(PROBLEM DESCRIPTION)
The part below that opens with the line containing "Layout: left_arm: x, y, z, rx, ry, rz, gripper" and closes with the line containing "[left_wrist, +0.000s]" should be copied exactly, minus any pictures.

(STORED DATA)
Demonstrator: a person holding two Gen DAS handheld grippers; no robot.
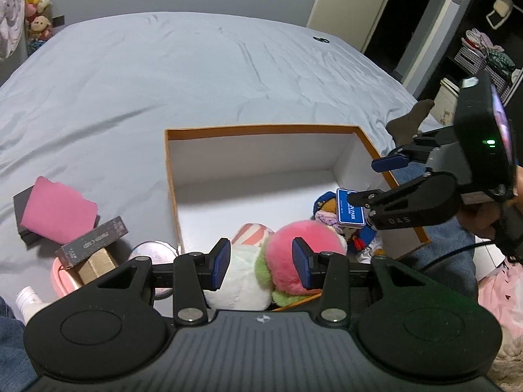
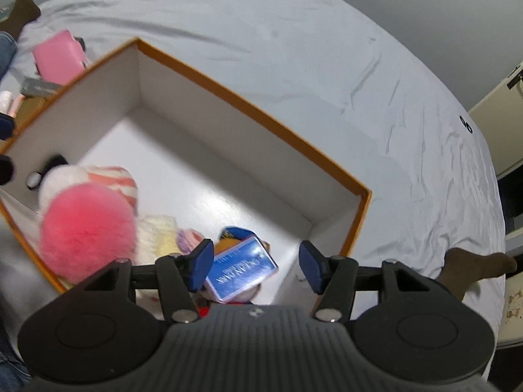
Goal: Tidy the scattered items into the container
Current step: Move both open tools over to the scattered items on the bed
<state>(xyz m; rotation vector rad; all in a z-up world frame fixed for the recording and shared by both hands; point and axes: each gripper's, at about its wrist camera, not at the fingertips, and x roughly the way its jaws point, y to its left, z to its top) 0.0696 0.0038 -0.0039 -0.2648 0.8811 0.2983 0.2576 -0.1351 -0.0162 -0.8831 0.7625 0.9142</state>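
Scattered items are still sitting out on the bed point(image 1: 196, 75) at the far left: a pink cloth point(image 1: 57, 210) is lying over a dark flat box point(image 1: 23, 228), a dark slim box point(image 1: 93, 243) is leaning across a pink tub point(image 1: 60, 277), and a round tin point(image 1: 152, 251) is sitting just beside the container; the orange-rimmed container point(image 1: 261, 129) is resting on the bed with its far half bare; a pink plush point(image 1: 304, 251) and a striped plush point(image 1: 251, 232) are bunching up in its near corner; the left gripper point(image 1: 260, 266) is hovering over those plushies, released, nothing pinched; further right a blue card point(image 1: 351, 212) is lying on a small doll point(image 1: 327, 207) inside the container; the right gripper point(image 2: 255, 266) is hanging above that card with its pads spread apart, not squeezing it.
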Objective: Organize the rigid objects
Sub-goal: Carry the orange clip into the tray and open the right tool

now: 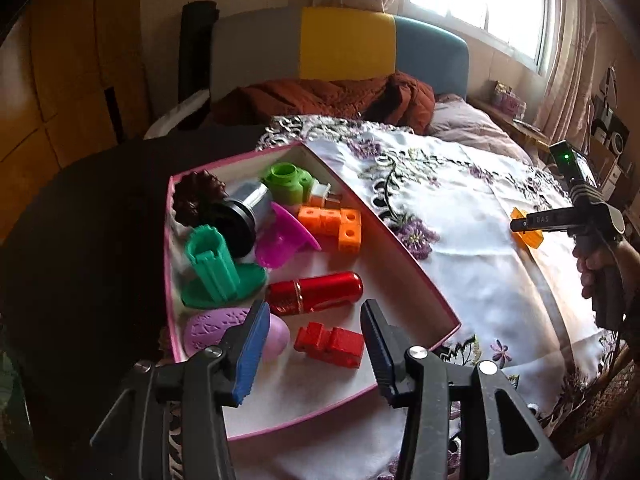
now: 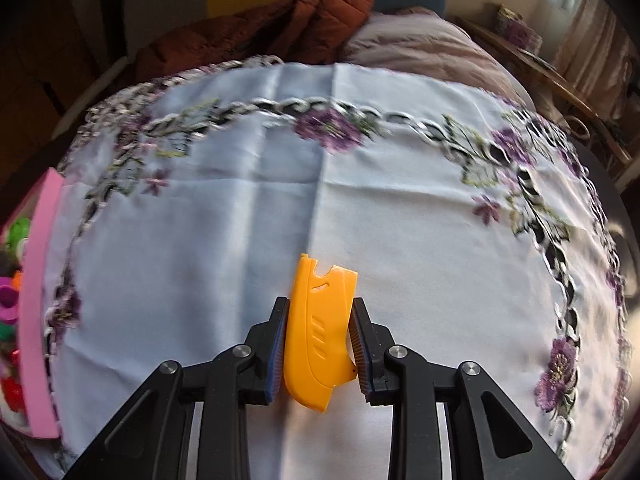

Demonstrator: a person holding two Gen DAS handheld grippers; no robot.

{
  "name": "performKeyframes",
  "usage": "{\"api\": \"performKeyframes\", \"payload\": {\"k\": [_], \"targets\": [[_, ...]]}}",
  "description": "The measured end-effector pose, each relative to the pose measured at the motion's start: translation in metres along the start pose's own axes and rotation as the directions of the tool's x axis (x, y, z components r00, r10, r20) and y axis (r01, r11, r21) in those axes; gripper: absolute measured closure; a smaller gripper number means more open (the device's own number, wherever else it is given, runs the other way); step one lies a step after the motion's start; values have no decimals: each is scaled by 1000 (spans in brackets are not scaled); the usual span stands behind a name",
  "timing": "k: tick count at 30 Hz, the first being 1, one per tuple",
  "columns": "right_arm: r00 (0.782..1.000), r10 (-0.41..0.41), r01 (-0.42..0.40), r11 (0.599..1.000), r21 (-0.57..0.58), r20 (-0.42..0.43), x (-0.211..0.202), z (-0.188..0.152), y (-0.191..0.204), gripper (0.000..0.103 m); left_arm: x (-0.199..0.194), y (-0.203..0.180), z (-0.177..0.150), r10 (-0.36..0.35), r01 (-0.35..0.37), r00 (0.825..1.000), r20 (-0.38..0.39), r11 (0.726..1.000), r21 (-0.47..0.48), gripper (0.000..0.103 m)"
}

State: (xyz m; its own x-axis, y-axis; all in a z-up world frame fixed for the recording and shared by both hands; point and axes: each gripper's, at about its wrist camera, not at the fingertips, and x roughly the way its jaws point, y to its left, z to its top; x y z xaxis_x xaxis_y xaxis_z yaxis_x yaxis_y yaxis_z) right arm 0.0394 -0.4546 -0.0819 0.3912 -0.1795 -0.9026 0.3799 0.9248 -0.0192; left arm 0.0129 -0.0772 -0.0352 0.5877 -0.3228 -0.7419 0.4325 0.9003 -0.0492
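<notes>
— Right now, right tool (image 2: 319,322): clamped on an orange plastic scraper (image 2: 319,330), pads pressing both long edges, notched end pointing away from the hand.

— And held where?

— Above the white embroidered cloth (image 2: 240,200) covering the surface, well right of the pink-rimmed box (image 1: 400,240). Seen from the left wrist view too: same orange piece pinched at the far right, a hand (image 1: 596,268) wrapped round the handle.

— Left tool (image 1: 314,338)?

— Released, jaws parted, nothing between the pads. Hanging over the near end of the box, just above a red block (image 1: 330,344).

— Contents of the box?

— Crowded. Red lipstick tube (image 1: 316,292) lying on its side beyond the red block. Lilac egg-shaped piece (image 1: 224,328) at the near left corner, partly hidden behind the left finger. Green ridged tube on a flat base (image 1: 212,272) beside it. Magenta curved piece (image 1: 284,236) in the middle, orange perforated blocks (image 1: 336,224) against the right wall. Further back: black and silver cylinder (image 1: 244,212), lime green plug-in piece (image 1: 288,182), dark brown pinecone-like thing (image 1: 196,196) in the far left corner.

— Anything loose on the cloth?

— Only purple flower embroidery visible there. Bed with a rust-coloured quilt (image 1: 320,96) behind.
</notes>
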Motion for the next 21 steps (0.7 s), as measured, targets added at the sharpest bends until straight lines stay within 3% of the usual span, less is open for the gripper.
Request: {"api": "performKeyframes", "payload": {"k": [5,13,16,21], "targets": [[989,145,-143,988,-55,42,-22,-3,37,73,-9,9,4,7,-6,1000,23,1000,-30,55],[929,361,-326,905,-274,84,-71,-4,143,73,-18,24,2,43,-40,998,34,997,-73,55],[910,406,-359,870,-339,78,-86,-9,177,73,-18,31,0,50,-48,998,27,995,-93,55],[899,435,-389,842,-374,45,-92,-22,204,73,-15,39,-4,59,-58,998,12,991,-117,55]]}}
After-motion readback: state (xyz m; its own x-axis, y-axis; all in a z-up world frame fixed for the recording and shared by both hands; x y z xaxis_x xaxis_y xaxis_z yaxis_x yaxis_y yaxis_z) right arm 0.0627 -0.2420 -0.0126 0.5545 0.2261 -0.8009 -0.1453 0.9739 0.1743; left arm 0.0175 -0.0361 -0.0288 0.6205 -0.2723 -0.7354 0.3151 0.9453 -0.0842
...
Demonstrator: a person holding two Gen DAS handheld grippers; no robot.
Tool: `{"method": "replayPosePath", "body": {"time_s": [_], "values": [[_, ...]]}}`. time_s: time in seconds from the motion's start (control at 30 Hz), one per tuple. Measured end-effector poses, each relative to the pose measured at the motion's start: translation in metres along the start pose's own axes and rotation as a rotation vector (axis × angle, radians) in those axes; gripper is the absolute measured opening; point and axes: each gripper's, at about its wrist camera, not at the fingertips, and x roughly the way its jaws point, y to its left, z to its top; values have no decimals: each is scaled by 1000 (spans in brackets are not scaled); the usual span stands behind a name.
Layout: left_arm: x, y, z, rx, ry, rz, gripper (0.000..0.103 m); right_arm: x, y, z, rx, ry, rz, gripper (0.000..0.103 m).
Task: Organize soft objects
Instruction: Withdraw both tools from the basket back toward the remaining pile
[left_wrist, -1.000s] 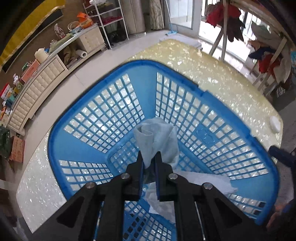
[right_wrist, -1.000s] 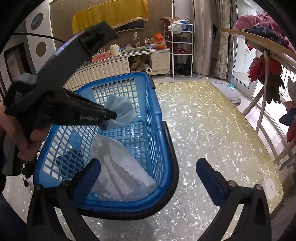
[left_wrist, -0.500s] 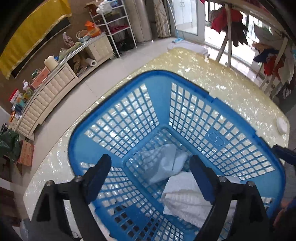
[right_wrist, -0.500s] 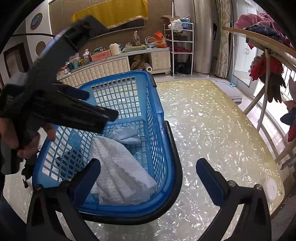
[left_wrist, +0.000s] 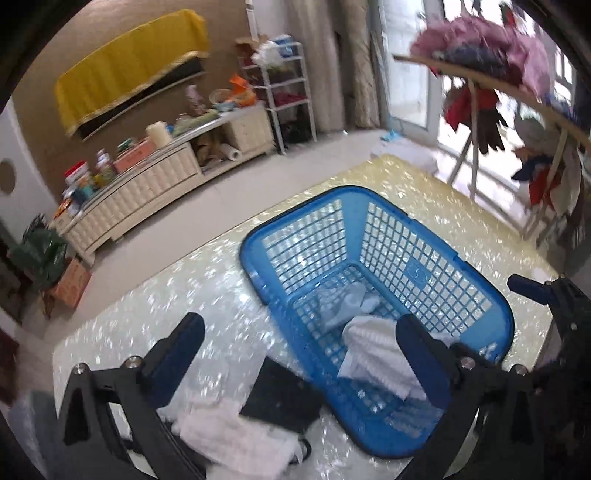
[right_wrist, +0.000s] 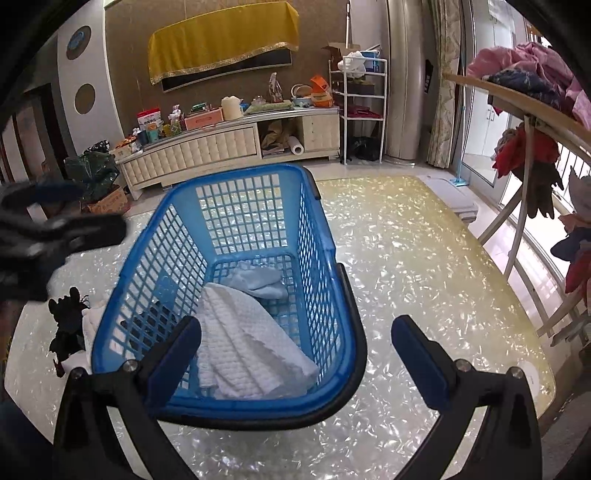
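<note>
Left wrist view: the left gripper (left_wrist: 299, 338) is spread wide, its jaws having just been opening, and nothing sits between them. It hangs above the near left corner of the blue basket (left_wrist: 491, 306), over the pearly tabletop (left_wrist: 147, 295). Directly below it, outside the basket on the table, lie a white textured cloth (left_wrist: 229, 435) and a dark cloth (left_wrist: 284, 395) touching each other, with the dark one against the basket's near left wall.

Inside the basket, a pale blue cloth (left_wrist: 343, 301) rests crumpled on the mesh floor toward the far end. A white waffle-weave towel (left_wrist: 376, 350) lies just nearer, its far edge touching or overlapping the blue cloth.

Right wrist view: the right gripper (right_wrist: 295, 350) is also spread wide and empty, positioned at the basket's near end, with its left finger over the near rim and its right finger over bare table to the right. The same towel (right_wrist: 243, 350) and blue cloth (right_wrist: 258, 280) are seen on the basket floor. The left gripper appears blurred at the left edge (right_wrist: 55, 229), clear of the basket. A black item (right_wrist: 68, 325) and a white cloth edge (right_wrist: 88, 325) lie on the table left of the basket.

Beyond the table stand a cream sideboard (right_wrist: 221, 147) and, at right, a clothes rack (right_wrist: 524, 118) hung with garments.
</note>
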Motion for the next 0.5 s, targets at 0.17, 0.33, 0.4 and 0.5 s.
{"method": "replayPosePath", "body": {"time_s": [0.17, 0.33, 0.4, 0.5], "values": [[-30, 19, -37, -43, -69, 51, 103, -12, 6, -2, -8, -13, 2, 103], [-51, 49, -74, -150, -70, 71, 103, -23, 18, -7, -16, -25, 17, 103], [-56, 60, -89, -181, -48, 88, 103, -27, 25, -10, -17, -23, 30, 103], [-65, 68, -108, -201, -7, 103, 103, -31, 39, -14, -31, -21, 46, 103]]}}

(SOLUTION TO THIS EXERCISE)
Layout: left_arm: x, y, z, rx, ry, rz, gripper (0.000..0.103 m); right_arm: x, y, z, rx, ry, rz, gripper (0.000..0.103 m).
Task: Organize soft objects
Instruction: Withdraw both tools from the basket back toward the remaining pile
[left_wrist, -1.000s] 
[right_wrist, -1.000s] 
[left_wrist, -0.500s] 
[right_wrist, -0.500s] 
[left_wrist, +0.000s] 

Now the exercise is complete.